The recently completed March Madness tournament (NCAA Division 1 Men’s College Basketball) has long been the favorite sporting event for this somewhat sports obsessed fan. Participating in pools for the tournament leads to more engagement in the games, bringing in new teams to cheer for and games to follow. The tourney is three extended weekends of upsets, exciting finishes, and Cinderella stories. This year was certainly no exception.
For as much as I like March Madness, I don’t pay much attention to the basketball season leading up to the tourney. Other than following the Minnesota Gophers and the NDSU Bison, I don’t watch games nor pay much attention to the polls. So when Selection Sunday happens and I need to make my pool selections, I’m usually at a loss for how to go about it.
That changed a few years ago when I decided to feed my data science learning by building a machine learning model to predict the tournament. Fortunately, a Microsoft internal competition and the annual Kaggle.com competition provided the fuel and some key structure. This post discussed a few takeaways from my annual March Madness ML pursuits.
Takeaway 1 – the problem set up and available data are essential
While there are many different March Madness pool formats, each requires the player to pick the winners of games between two teams. Since you don’t know how the tournament will play out, you need to predict a lot of games before the tournament starts.
The annual Kaggle.com March Madness competition solves this by requiring you to predict the outcome of every team against every other team in the tournament. This competition also requires you to provide a probability of winning for each team. Since binary classification problems fundamentally provide this probability, that’s an easy thing to do in addition to choosing the winning team.
Kaggle also provides a solid base of historical tournament data. That’s a great starting point for creating the input data for an ML model, especially the ‘labels’ for which team won going back multiple decades.
The next challenge for me was to find additional data that could provide tournament insight that wasn’t aligned with the panel of experts that do the tournament seeding. There’s no chance that I have insight that the experts don’t have, so how can I do better than just picking the better seed for each game? Fortunately I stumbled across Ken Pomeroy’s advanced metrics at 2021 Pomeroy College Basketball Ratings (kenpom.com). The stack rank of teams on his site didn’t necessarily align with the seeds, so I determined that these could be a complementary source. Equally important, his site has historical data going back to 2002 that I could easily scrape.
Takeaway 2 – the “80/20 cleaning rule” rules
One of the rules of thumb for data science is that 80% of the work is done in data cleaning and preparation. Even with only two data sources, this was the truth in my scenario. I have the largest chunk of code in this ML problem dedicated to things like parsing strings to extract key numbers like seed and win count, whittling down the noise that I didn’t want in my training set, and matching up university names so that the data could join properly (N Dakota State vs North Dakota St, for example).
Once I got to the data in the right format, I derived new features for the training. These aren’t complex; for example, I use the difference in seed between the two teams rather than the individual team seed. But it adds to the prep code base.

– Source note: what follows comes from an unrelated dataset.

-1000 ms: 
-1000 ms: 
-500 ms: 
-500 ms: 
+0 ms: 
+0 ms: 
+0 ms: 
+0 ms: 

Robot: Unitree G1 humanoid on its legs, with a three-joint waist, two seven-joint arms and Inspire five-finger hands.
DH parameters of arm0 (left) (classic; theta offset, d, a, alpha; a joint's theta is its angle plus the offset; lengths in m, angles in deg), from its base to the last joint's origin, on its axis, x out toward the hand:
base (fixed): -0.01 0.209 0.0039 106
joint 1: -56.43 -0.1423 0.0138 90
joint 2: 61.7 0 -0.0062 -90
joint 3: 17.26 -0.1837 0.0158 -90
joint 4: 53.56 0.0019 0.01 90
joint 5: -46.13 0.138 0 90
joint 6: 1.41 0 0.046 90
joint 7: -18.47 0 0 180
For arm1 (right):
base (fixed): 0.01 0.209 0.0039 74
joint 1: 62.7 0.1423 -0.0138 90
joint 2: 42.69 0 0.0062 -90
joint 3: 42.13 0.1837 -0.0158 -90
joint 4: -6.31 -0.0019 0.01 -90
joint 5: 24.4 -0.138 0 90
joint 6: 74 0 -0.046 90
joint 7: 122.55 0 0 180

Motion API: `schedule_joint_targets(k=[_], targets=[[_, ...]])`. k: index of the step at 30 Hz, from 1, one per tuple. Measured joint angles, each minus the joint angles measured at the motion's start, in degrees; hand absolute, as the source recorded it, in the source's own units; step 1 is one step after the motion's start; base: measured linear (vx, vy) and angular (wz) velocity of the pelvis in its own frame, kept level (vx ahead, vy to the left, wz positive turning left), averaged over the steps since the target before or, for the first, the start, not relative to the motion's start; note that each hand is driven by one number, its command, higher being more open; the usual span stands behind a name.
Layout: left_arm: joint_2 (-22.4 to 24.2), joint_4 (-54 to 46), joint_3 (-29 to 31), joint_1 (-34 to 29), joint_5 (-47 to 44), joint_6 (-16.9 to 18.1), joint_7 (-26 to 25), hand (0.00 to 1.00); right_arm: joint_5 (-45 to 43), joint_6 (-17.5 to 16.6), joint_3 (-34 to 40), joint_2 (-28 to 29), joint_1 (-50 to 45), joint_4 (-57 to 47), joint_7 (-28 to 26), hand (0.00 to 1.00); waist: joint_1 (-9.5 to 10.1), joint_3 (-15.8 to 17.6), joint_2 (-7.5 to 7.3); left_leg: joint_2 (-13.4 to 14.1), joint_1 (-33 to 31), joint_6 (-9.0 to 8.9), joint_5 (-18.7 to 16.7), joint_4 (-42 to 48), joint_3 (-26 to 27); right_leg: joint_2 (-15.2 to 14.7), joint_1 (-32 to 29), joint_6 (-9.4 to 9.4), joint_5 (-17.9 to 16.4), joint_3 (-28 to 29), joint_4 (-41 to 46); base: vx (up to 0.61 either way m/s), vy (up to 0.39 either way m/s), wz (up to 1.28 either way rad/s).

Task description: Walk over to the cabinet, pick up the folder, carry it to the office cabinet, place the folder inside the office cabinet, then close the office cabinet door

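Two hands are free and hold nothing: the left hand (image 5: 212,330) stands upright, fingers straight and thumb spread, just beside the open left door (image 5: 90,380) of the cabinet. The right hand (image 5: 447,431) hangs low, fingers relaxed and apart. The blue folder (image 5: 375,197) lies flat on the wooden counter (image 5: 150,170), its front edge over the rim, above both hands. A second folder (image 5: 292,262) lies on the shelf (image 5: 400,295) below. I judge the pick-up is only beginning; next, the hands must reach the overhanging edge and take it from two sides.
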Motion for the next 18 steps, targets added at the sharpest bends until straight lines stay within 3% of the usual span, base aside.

Takeaway 3 – estimates in, estimates out
It’s well understood that the predictions that come out of an ML algorithm are estimates. It’s also important to consider that the feature inputs may also be estimates. Sure, there are historical facts like the number of wins a team had in the season. But the seeding process is an estimation process based on the expert panel. The advanced metrics are ultimately estimates that are meant to measure a team’s quality.
The Big 10 was supposedly the best conference in the NCAA this year. The seeding process reflected this and Ken Pomeroy’s metrics supported it. Since these were the key inputs to my ML process, the predictions also were skewed to the Big 10.
It turned out that the experts and their estimates were wrong. The Big 10 teams didn’t perform well in the tourney. And neither did my model in many cases. My model deemed Ohio State as not only a likely Final Four competitor but the likely tourney winner. Ohio State lost to a #15 seed in the first round. I guess that estimate was wrong!
This takeaway is a polite way to say garbage in, garbage out. It’s important to recognize where your inputs are estimates and your model will only be as good as those estimates are in a given year.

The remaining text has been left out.